Every line from the one with "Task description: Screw" to the one with "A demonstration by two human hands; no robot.", including those two, is to be copied exactly; all other lines of the entries below are left out.

Start of INPUT DATA

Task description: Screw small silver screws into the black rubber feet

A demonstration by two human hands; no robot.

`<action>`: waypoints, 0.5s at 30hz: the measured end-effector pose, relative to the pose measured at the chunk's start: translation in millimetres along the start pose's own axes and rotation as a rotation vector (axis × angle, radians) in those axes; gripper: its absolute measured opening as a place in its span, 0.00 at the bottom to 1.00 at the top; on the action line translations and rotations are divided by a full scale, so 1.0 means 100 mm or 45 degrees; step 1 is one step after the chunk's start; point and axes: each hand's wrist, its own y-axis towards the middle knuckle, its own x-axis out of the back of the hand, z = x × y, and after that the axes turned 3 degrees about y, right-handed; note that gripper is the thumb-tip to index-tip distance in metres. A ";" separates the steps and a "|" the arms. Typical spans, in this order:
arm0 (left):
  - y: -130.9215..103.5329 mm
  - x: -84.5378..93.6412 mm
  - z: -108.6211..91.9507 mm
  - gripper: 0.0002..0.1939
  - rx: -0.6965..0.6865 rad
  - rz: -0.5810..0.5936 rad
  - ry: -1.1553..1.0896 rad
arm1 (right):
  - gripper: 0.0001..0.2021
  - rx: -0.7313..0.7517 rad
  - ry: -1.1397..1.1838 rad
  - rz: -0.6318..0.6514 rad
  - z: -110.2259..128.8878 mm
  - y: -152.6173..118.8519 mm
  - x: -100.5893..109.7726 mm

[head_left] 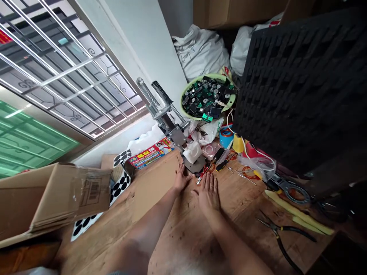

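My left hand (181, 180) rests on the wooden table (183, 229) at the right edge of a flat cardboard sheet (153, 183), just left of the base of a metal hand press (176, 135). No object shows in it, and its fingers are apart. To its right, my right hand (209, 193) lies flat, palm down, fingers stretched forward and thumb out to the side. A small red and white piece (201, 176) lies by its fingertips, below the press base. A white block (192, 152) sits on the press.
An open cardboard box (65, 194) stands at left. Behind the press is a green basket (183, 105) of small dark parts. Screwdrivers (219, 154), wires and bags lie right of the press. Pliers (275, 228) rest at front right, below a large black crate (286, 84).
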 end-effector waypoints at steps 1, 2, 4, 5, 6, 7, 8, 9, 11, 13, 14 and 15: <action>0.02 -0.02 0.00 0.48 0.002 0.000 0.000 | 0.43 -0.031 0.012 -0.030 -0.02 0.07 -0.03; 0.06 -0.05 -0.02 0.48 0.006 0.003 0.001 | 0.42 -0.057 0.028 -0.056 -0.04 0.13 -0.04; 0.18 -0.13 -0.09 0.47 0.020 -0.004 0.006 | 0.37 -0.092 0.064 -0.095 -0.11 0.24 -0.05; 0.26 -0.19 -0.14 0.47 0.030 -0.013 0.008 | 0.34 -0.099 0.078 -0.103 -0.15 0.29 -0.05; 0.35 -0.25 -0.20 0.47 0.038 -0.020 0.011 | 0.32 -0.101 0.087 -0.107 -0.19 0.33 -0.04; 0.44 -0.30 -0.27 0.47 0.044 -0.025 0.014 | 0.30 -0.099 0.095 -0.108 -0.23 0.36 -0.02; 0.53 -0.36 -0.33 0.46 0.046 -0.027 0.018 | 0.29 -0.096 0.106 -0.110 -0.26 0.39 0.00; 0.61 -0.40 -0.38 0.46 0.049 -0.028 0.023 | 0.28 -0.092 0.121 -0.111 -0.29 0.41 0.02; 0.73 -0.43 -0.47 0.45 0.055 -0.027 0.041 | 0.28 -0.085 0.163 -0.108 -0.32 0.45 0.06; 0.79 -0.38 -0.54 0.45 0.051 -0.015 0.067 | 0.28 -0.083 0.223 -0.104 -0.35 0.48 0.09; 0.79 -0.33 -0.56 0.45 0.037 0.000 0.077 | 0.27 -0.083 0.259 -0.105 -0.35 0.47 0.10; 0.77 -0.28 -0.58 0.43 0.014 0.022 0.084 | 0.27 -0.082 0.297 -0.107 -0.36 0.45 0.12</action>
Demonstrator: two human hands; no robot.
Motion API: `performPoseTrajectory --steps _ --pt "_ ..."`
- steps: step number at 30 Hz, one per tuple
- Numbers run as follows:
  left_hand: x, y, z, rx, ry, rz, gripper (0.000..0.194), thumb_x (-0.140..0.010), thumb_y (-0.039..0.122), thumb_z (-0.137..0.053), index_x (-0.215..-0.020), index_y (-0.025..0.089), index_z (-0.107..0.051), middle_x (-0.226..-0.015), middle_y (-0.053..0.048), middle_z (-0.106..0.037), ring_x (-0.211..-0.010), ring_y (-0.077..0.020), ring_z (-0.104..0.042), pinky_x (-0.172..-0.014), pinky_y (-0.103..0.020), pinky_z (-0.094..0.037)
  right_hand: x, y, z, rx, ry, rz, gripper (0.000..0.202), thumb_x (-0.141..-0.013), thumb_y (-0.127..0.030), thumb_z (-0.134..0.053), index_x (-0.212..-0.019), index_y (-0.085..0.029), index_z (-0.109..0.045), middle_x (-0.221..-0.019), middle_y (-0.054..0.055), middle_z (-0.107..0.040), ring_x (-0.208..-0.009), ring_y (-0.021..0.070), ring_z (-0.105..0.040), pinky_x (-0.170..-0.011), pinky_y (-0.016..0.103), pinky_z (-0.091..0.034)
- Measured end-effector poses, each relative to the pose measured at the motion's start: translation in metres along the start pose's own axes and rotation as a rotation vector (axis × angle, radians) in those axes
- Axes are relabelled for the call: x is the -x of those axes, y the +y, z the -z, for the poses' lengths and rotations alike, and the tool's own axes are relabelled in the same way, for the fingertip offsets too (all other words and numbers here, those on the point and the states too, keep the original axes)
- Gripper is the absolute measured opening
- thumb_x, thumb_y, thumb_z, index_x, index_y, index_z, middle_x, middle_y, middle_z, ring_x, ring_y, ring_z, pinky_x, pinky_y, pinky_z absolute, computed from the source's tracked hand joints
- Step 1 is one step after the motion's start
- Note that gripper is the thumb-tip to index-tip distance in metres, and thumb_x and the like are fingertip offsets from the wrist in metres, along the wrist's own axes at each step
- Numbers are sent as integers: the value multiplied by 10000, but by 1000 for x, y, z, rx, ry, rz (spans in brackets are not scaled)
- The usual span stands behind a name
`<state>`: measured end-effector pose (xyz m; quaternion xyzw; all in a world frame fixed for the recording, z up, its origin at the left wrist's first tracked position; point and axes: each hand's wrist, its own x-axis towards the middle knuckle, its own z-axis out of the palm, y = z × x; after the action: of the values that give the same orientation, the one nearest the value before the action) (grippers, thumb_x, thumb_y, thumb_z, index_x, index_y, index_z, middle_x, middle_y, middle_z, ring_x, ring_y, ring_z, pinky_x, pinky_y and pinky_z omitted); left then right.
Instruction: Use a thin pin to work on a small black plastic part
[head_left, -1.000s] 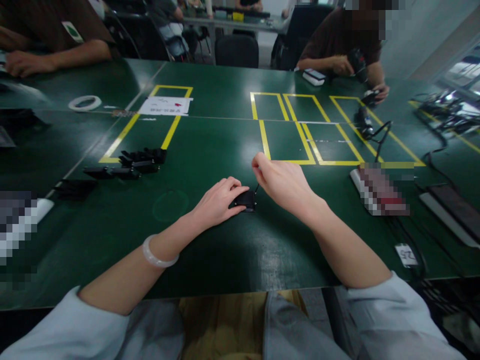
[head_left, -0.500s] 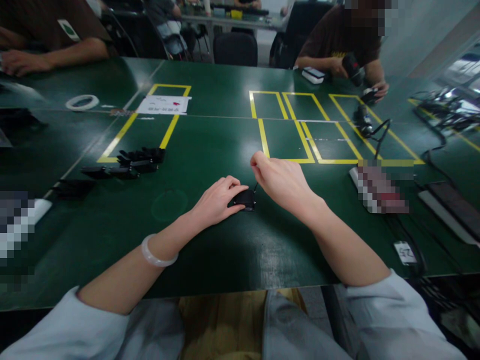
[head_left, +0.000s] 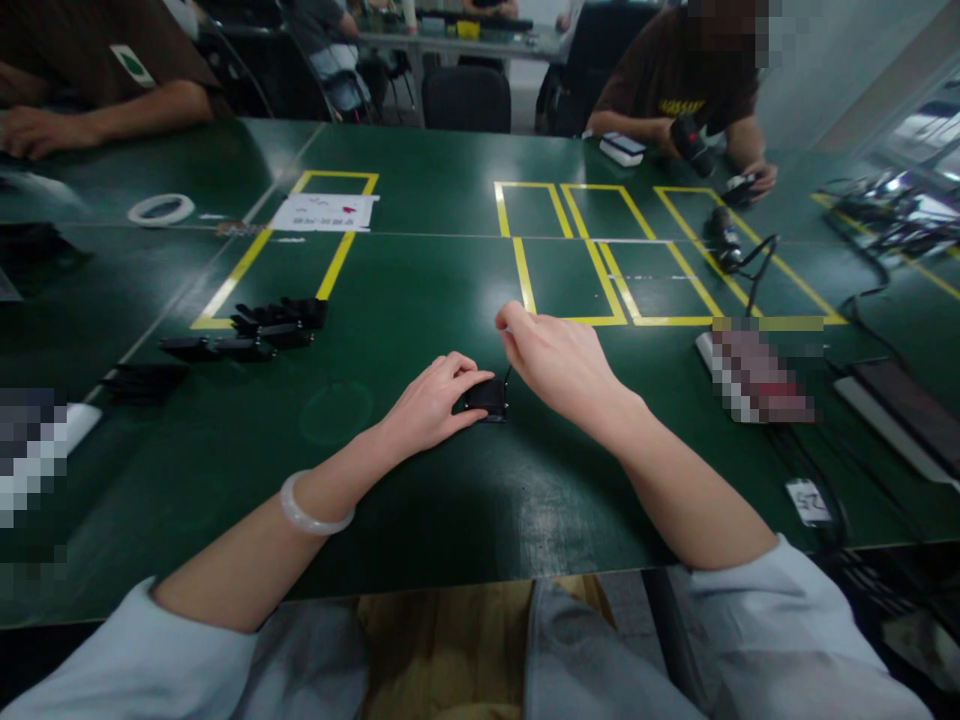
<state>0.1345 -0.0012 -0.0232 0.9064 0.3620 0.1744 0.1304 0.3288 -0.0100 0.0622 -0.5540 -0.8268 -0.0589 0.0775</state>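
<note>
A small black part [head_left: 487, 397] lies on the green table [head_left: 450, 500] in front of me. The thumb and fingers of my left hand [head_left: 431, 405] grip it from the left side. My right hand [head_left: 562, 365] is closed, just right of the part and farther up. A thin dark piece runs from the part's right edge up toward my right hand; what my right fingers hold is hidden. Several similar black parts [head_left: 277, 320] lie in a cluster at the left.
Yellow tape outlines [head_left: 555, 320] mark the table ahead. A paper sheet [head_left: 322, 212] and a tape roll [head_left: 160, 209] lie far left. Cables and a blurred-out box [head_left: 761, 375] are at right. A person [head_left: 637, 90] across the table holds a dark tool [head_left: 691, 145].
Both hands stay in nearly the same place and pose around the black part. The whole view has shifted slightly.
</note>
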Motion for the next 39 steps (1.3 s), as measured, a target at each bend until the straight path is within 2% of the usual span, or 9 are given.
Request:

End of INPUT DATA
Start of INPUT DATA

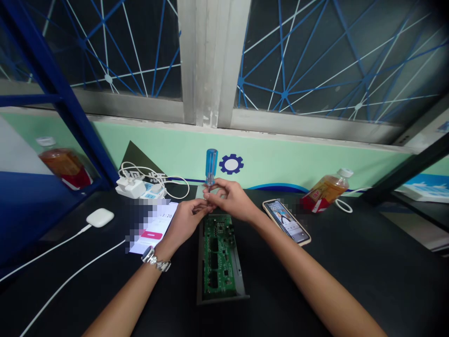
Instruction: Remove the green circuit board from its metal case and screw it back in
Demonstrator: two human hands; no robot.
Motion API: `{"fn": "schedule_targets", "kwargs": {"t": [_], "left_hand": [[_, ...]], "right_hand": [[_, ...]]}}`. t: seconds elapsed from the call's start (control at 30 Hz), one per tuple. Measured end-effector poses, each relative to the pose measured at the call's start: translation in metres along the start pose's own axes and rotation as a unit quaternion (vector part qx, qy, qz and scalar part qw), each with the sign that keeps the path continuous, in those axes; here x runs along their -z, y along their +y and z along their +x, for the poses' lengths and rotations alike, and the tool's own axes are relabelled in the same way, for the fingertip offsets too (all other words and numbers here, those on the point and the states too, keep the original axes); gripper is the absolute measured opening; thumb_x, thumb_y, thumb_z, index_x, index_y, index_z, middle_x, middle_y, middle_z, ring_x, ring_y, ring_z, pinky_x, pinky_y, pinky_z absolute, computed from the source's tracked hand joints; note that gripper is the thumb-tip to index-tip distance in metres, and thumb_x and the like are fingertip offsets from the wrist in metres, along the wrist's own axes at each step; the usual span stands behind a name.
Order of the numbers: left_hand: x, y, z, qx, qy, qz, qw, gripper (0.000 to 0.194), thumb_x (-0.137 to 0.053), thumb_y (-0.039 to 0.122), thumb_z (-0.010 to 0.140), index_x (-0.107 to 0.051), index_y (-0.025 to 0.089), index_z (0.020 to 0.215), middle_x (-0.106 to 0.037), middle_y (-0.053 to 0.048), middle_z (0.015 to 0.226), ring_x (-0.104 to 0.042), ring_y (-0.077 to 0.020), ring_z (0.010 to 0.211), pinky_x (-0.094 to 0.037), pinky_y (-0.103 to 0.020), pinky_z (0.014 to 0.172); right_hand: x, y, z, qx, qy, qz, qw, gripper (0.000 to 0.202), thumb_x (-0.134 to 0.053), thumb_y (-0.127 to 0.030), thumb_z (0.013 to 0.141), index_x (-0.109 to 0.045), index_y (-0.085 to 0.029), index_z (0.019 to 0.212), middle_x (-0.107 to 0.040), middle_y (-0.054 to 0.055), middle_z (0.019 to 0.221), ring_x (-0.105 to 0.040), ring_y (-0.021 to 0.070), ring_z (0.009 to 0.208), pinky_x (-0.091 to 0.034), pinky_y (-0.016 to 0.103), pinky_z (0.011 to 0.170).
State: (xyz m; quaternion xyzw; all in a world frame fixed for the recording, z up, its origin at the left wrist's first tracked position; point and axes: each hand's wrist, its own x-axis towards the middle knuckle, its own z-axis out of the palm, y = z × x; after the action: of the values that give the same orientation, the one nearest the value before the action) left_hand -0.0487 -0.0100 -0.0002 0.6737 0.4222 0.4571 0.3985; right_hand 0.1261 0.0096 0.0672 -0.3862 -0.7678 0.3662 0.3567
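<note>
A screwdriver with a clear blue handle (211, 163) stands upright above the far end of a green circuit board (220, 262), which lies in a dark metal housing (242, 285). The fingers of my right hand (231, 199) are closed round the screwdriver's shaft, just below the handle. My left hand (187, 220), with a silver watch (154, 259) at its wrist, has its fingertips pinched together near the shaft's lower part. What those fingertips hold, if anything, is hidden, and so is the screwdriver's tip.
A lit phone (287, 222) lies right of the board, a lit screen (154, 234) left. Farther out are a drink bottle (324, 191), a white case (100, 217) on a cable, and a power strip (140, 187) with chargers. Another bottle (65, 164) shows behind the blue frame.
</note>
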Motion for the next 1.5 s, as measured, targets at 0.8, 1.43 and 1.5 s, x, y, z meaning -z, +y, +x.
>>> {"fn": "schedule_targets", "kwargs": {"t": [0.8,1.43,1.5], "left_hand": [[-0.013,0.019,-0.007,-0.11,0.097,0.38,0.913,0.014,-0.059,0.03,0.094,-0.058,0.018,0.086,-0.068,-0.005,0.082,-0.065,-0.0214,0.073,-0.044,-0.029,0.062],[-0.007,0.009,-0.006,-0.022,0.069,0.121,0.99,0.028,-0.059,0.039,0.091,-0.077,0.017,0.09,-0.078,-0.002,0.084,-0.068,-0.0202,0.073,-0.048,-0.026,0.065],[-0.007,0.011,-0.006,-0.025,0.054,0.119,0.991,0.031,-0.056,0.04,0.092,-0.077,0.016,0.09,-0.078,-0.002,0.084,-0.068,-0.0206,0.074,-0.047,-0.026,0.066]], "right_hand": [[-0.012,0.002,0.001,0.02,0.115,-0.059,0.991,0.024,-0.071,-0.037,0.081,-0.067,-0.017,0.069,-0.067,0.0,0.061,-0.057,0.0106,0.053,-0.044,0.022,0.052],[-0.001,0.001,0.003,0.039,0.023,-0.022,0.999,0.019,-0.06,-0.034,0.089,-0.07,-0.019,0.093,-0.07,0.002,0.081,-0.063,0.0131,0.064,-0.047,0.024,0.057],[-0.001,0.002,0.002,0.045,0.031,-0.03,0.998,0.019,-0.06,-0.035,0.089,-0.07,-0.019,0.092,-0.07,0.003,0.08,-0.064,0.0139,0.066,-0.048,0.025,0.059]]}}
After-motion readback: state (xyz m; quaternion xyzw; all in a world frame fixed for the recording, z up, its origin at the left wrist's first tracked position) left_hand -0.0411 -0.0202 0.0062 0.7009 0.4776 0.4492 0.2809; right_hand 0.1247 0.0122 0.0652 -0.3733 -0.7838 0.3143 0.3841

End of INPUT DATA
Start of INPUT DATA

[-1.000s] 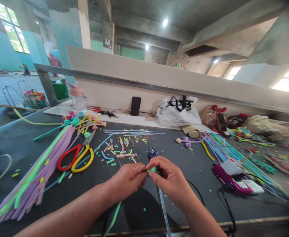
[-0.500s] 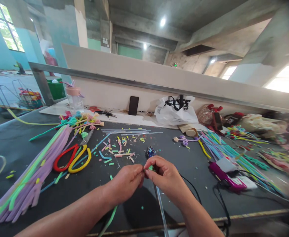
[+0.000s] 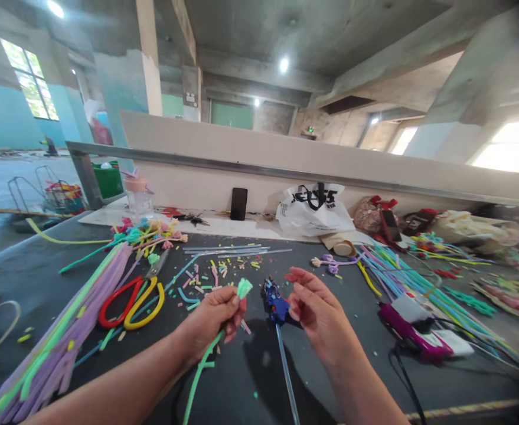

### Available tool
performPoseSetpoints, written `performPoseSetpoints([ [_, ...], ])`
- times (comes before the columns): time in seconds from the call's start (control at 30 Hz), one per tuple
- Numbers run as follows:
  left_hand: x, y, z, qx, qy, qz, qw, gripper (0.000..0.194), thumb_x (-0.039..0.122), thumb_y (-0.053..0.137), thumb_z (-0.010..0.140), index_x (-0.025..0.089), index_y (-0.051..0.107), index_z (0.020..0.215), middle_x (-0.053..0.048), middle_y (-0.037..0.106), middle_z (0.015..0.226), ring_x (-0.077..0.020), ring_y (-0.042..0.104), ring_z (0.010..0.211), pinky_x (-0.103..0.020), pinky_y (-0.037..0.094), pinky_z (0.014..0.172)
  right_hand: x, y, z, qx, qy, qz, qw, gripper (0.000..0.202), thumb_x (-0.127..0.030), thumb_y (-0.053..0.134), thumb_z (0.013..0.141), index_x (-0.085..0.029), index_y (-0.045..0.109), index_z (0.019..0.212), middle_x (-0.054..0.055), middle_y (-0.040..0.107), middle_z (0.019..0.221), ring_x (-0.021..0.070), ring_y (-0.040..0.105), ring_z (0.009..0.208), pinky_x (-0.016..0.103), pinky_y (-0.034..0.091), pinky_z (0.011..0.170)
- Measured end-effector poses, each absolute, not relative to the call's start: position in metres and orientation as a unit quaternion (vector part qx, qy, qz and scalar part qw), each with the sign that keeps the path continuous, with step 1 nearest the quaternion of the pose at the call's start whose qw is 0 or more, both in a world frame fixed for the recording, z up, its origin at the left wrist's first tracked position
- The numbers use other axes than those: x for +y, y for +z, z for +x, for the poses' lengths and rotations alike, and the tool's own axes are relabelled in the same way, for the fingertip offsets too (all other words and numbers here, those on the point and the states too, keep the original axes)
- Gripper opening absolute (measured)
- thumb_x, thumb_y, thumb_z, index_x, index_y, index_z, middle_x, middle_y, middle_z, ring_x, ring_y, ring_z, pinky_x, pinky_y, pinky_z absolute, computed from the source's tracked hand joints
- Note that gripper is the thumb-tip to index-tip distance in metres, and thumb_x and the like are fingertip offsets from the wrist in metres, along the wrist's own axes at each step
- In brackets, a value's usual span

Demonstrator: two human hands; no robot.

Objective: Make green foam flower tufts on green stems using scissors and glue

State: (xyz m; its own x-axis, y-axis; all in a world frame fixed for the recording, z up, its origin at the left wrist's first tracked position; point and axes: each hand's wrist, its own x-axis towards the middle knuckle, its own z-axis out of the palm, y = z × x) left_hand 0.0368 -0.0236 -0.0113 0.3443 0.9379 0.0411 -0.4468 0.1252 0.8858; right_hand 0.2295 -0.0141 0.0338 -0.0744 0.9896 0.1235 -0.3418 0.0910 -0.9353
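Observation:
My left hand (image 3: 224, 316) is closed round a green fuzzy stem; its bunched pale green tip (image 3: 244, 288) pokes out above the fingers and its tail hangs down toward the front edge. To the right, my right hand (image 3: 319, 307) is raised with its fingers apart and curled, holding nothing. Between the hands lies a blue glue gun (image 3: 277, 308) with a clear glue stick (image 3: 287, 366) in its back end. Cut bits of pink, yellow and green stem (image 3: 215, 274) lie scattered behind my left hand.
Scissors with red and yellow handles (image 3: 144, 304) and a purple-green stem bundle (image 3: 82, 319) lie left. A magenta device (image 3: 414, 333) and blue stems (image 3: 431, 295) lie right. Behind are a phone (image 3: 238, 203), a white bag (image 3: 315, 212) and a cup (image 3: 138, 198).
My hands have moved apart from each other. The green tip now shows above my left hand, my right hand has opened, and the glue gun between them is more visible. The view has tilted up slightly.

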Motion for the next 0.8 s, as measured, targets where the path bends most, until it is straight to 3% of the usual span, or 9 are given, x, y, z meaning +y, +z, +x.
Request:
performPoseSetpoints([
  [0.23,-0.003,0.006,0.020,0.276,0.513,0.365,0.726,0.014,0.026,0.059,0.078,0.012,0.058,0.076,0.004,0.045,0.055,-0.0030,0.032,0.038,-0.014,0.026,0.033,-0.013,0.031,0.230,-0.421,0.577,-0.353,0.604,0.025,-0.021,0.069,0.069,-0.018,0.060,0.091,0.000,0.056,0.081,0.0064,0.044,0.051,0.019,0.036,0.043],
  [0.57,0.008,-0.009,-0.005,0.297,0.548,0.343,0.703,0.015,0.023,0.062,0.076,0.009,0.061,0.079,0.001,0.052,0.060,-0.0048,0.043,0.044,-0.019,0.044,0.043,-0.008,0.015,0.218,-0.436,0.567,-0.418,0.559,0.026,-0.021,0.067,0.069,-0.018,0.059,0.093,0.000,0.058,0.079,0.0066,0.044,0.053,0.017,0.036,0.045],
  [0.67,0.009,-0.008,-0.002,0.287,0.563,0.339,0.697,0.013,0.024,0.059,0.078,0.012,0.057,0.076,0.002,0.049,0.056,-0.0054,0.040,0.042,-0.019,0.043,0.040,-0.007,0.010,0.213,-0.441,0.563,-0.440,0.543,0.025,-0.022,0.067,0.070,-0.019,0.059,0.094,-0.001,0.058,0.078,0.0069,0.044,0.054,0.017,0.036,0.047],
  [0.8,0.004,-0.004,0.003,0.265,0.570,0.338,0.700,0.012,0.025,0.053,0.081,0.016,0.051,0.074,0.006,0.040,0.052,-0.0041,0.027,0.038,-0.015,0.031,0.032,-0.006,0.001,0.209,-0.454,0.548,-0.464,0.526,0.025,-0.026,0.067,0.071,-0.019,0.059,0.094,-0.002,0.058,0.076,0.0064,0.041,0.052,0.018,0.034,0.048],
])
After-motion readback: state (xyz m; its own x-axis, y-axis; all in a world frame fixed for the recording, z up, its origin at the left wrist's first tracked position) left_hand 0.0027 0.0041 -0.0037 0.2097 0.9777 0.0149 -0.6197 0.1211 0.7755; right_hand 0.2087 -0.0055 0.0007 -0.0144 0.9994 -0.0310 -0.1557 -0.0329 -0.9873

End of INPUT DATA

# [THE ANSWER]
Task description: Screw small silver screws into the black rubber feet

A demonstration by two human hands; no robot.

The output is complete as shown.